No annotations are provided, so the description must cover behavioral traits. It mentions TTL and examples but omits details like overwrite behavior, error handling, or what happens upon expiration.

Agents need to know what a tool does to the world before calling it. Descriptions should go beyond structured annotations to explain consequences.

Conciseness5/5

Is the description appropriately sized, front-loaded, and free of redundancy?

Two sentences, no unnecessary words. Information is front-loaded and every part contributes.

Shorter descriptions cost fewer tokens and are easier for agents to parse. Every sentence should earn its place.

Completeness3/5

Given the tool's complexity, does the description cover enough for an agent to succeed on first attempt?

Given 4 parameters, no output schema, and no annotations, the description is adequate but lacks details on return value or error conditions. Could be more complete.

Complex tools with many parameters or behaviors need more documentation. Simple tools need less. This dimension scales expectations accordingly.

Parameters3/5

Does the description clarify parameter syntax, constraints, interactions, or defaults beyond what the schema provides?

Schema coverage is 100%, so baseline is 3. The description adds no extra meaning beyond what the schema already documents (e.g., default TTL, namespace optionality).

Input schemas describe structure but not intent. Descriptions should explain non-obvious parameter relationships and valid value ranges.

Purpose5/5

Does the description clearly state what the tool does and how it differs from similar tools?

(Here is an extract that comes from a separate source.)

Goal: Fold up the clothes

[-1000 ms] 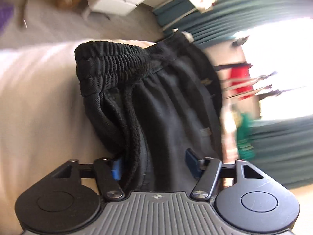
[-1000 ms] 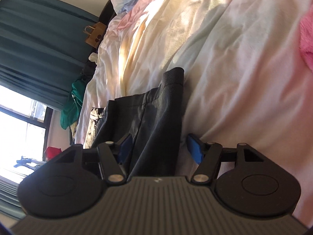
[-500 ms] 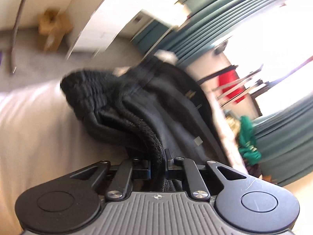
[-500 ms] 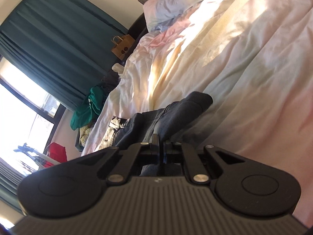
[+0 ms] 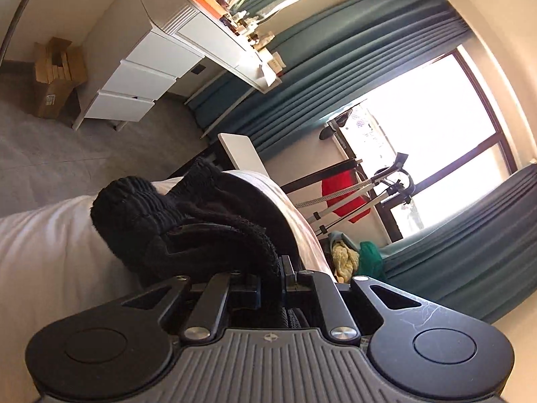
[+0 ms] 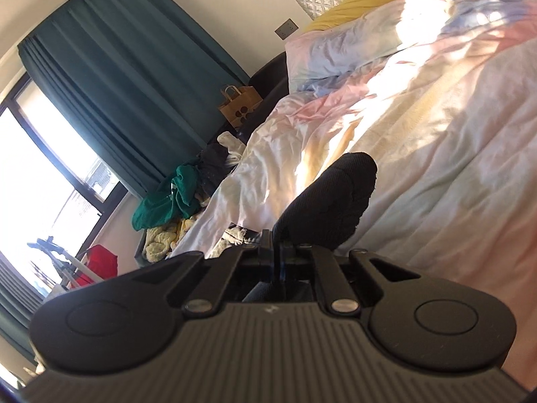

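Black shorts with a ribbed elastic waistband [image 5: 141, 215] hang bunched over the bed [image 5: 40, 268]. My left gripper [image 5: 273, 277] is shut on the waistband edge and holds it lifted. In the right wrist view, my right gripper [image 6: 277, 252] is shut on the hem end of the same shorts [image 6: 332, 194], which folds up in a dark hump above the pastel duvet [image 6: 453, 154]. The cloth between the jaws hides the pads.
A white drawer unit [image 5: 144, 77] and a cardboard box [image 5: 53, 74] stand on the grey floor. Teal curtains [image 5: 335, 77], a window and a drying rack with a red garment [image 5: 342, 194] are beyond the bed. A clothes pile [image 6: 167, 198] and paper bag [image 6: 238, 107] lie beside the bed.
Both grippers went from open around the shorts to shut on them, then lifted. The shorts now bunch up off the bed and both views tilt up toward the room.
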Available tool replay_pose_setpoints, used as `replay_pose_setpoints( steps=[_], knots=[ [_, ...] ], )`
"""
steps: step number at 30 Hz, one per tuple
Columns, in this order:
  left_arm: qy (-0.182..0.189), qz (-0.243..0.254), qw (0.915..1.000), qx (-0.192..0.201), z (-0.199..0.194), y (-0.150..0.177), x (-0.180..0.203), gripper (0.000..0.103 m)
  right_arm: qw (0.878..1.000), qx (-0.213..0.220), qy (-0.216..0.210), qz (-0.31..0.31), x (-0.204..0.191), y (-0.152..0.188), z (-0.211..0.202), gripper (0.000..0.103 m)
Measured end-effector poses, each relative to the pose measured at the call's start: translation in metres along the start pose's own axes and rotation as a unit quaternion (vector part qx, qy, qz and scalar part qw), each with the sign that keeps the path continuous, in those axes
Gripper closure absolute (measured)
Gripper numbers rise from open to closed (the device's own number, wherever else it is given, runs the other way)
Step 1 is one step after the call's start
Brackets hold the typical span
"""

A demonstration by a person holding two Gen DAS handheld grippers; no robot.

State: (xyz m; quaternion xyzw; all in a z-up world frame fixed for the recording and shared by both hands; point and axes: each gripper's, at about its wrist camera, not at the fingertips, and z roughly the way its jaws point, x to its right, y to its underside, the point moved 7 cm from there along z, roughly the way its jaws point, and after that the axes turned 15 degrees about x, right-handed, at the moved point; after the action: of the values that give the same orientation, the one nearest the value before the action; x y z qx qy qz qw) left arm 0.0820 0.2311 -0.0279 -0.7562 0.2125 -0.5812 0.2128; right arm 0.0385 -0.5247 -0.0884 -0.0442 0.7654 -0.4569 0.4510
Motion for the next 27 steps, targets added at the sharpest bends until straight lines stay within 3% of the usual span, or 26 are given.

The description clearly states the action ('Store') and resource ('cache'), and specifies the TTL feature. It distinguishes from siblings like cache_get, cache_delete, and cache_clear by emphasizing storage with expiration.

Agents choose between tools based on descriptions. A clear purpose with a specific verb and resource helps agents select the right tool.

Usage Guidelines3/5

Does the description explain when to use this tool, when not to, or what alternatives exist?

The description provides examples of use cases ('caching API responses, computed values') but does not explicitly state when to use this tool over alternatives or when not to use it.

Agents often have multiple tools that could apply. Explicit usage guidance like "use X instead of Y when Z" prevents misuse.